Configuration - You'll want to provide a way to configure almost everything: the cache durations, what category of duration (short, medium, long), which objects get cached, and perhaps even turn off the entire cache for emergency troubleshooting. Caching is something that you want to tune based on actual production results. Ideally control of what gets cached is all abstracted to a few easy-to-manage config files. You do not want these config values hard-coded throughout your app.
Beware of over-caching - If done the wrong way, caching can actually screw your performance. Say you cache something that is continually obsolete, so instead of just doing the normal database hit, you continually also need to do the extra cache query.

Good things to read

There's an endless list of info on caching. Here are some that could be useful.

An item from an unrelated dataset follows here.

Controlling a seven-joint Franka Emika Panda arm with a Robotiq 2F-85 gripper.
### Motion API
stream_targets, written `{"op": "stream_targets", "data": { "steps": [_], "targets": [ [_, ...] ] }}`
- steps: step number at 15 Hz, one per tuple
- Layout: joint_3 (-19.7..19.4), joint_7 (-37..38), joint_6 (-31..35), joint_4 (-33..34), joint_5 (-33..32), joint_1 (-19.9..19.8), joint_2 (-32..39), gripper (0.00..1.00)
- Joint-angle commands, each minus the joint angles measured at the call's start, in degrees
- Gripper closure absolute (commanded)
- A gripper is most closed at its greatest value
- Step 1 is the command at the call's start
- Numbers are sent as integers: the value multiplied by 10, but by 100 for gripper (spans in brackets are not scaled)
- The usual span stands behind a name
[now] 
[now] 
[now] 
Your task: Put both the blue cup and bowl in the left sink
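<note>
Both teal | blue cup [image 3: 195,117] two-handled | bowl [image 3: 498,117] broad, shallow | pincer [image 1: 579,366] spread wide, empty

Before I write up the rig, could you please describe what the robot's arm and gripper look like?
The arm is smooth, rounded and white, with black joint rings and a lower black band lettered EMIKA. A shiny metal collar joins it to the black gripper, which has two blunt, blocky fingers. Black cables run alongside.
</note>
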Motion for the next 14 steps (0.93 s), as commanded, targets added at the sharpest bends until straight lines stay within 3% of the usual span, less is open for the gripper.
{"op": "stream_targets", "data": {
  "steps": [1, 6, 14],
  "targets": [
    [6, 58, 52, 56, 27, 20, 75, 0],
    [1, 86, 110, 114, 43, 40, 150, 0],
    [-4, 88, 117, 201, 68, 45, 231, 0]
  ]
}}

The Pragmatic Programmers have a whole book on caching with memcached! (I've personally used Memcached before, and liked it.)
MSDN: Caching Architecture Guide for .NET Framework Applications
Enterprise Library Caching Application Block

Yes, there's ton more that can be said about caching. Again, this is just a quick brain dump.

Sunday, June 28, 2009

23 features of an enterprise data access layer

[This was originally posted at http://timstall.dotnetdevelopersjournal.com/23_features_of_an_enterprise_data_access_layer_1.htm]

Most line of business applications will die unless they have a strong data access strategy. Enterprise apps simply cannot afford to hard-code thousands of in-line SQL calls to an aspx code behind; the maintenance and lack of reuse and testability will kill you. I realize entire books are written on data-access strategy (Fowler, Dino/Andrea), and by much smarter men than I, so I only offer this blog post as a summary and braindump. I'm sure I've inevitably missed several important aspects. I also realize that developers take their Data Access Layers (DAL) very seriously and personally, and may consider some features more or less important than others.

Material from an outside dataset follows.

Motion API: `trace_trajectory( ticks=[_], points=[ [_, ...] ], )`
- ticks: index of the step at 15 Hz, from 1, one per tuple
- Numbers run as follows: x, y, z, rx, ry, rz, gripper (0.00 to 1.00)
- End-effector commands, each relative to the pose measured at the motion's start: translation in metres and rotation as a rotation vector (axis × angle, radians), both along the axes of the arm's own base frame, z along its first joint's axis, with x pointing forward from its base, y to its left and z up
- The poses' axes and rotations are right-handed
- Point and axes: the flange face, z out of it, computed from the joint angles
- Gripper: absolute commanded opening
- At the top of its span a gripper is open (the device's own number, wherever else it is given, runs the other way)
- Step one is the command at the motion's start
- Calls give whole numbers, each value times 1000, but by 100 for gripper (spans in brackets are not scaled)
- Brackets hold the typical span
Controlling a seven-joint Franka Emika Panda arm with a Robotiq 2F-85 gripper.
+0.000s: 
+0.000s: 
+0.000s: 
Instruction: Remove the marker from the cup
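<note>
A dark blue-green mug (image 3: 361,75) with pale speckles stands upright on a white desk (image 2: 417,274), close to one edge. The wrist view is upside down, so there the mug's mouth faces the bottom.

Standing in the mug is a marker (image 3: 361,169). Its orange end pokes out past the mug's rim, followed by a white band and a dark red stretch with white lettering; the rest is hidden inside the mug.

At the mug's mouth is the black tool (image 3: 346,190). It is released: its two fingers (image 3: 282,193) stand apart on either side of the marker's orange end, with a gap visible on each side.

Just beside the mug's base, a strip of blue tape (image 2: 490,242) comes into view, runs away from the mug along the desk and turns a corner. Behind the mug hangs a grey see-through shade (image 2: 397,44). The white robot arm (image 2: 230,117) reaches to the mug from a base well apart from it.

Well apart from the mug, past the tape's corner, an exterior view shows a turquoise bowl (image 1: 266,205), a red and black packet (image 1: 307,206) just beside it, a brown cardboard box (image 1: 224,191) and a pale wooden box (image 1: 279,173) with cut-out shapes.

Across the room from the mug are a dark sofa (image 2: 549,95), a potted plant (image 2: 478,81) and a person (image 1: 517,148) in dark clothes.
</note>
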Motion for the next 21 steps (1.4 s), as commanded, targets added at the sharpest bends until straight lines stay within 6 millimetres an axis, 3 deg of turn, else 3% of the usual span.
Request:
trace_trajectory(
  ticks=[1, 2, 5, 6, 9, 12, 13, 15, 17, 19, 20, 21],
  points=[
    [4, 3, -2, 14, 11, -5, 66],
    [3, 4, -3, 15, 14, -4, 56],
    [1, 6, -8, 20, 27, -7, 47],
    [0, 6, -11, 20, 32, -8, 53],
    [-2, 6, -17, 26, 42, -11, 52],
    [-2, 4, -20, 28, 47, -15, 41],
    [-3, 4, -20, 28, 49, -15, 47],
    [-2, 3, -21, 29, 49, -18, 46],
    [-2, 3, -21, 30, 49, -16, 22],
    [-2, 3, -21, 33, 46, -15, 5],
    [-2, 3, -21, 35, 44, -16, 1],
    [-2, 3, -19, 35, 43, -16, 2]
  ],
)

Must-have features - This will get you started.

CRUD - Give you at least the basic CRUD (Create, Read, Update, Delete) functionality
Sorted paging and filtering - Provide a simple way to handle sorted-paging and filtering
Automatically generated - For the love of all that is good, do NOT write tons of manual data-access plumbing code by hand. Either code generate it, or use a dynamic ORM (like NHibernate)
Serializable objects - Domain objects should be serializable so you can persist them across the wire (such as store them in a cache). Sometimes this is solved as easily as slapping on attributes to your objects.
Handles concurrency - Even a where-clause check that simply compares a version (or datetime) stamp.
Transactions - Support transactions across multiple tables, such as either using the SQL transaction keyword, or the ADO.Net transaction (or something else?)

Good-to-have features - When you start scaling up, you're really going to want these.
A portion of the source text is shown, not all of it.